◆ **EXERCISE REQUIREMENTS**: Exact copy, no pictures: return only the lines below from the line with "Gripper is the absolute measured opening" up to and including the line with "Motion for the".
======== GIVEN MATERIAL
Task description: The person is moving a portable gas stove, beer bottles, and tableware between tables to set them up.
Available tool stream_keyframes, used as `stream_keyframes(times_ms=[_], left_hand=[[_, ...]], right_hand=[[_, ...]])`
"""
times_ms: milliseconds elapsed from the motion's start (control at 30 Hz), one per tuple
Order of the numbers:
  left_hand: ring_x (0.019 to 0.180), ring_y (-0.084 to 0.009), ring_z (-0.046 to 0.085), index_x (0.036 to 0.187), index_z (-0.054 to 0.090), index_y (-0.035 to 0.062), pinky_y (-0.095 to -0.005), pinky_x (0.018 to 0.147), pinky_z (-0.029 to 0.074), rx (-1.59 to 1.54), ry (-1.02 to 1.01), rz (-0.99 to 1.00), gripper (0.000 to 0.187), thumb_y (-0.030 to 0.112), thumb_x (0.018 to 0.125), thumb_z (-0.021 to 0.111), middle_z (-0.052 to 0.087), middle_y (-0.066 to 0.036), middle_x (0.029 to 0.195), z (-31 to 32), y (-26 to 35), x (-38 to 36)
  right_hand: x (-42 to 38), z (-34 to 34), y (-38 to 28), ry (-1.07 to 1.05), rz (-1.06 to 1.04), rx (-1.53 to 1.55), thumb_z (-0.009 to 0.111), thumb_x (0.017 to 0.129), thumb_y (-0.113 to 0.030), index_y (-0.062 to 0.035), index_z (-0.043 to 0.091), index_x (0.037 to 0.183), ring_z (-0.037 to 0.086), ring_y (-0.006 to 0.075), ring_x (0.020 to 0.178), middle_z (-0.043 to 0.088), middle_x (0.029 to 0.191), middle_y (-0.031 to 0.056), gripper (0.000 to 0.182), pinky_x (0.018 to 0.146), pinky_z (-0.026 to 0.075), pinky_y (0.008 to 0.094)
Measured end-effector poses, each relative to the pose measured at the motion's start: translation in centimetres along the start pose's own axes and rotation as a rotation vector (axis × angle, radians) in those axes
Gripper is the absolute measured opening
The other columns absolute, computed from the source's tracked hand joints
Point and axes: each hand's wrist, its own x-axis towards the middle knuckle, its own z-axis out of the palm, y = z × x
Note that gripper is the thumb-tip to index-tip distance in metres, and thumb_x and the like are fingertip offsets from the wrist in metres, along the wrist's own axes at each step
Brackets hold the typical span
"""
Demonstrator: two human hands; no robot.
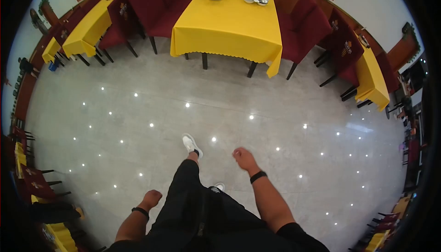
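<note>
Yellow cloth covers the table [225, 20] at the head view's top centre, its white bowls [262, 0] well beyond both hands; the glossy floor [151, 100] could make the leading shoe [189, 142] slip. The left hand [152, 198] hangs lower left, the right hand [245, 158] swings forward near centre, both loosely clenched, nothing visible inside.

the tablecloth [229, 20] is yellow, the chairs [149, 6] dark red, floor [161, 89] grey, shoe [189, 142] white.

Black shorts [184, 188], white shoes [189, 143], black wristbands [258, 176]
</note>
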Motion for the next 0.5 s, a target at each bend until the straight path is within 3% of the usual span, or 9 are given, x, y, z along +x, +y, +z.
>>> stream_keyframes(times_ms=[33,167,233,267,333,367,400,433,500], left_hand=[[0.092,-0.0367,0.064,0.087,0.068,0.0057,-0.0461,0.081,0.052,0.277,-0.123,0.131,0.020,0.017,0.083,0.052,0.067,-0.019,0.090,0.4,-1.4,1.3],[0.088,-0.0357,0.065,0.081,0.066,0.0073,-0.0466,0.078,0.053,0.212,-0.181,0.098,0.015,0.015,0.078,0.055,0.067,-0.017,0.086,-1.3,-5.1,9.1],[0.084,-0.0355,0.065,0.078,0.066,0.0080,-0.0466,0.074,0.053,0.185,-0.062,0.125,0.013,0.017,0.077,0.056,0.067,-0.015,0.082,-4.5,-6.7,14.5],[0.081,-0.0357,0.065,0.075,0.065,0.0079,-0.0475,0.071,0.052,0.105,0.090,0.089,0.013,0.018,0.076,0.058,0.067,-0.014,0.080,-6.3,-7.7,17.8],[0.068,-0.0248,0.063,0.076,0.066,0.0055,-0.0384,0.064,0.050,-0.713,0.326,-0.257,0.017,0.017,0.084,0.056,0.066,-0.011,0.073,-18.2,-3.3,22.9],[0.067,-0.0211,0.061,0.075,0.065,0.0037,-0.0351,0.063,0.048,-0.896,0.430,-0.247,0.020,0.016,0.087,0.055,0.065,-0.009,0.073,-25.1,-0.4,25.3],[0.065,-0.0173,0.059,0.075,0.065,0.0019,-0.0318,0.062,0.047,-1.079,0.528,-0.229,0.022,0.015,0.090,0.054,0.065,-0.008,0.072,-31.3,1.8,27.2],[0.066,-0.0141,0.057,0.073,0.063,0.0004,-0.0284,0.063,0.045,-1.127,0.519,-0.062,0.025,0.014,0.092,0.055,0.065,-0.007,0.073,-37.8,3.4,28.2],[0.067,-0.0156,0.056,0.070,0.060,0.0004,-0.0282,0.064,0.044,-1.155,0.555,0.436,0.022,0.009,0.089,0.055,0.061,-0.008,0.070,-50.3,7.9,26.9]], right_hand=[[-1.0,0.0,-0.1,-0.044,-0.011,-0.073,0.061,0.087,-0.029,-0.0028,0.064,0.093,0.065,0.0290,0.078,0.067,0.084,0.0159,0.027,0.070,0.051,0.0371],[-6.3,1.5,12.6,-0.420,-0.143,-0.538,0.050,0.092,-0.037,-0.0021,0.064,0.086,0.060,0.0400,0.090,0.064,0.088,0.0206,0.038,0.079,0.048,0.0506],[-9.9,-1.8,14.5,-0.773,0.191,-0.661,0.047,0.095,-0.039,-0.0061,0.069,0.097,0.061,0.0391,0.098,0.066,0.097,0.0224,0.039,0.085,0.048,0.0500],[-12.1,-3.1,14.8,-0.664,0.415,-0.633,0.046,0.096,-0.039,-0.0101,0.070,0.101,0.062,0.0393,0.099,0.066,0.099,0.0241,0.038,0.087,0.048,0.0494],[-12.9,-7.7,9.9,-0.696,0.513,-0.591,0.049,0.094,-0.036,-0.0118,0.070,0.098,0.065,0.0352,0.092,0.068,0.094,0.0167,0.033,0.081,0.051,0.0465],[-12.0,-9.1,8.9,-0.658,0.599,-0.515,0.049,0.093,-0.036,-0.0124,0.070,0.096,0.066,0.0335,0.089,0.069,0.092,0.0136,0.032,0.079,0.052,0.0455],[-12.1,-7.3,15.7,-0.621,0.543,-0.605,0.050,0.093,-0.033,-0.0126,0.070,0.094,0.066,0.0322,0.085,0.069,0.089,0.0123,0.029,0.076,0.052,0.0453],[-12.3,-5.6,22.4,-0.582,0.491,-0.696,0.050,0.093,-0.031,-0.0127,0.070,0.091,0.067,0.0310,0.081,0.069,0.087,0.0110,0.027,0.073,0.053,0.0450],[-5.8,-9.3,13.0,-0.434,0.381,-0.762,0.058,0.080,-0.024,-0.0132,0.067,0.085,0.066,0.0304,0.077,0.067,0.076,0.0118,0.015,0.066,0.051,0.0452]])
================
◆ **REPLY**:
Gripper is the absolute measured opening
The other columns absolute, computed from the source's tracked hand joints
Point and axes: each hand's wrist, its own x-axis towards the middle knuckle, its own z-axis out of the palm, y = z × x
Note that gripper is the thumb-tip to index-tip distance in metres, and thumb_x and the like are fingertip offsets from the wrist in metres, along the wrist's own axes at each step
Brackets hold the typical span
"""
Demonstrator: two human hands; no robot.
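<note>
Yellow cloth covers the table [225, 20] at the head view's top centre, its white bowls [262, 0] well beyond both hands; the glossy floor [151, 100] could make the leading shoe [189, 142] slip. The left hand [152, 198] hangs lower left, the right hand [245, 158] swings forward near centre, both loosely clenched, nothing visible inside.

the tablecloth [229, 20] is yellow, the chairs [149, 6] dark red, floor [161, 89] grey, shoe [189, 142] white.

Black shorts [184, 188], white shoes [189, 143], black wristbands [258, 176]
</note>
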Motion for the next 0.5 s, a target at each bend until the straight path is within 3% of the usual span, or 9 are given, x, y, z along +x, +y, +z.

The exercise has been completed in full.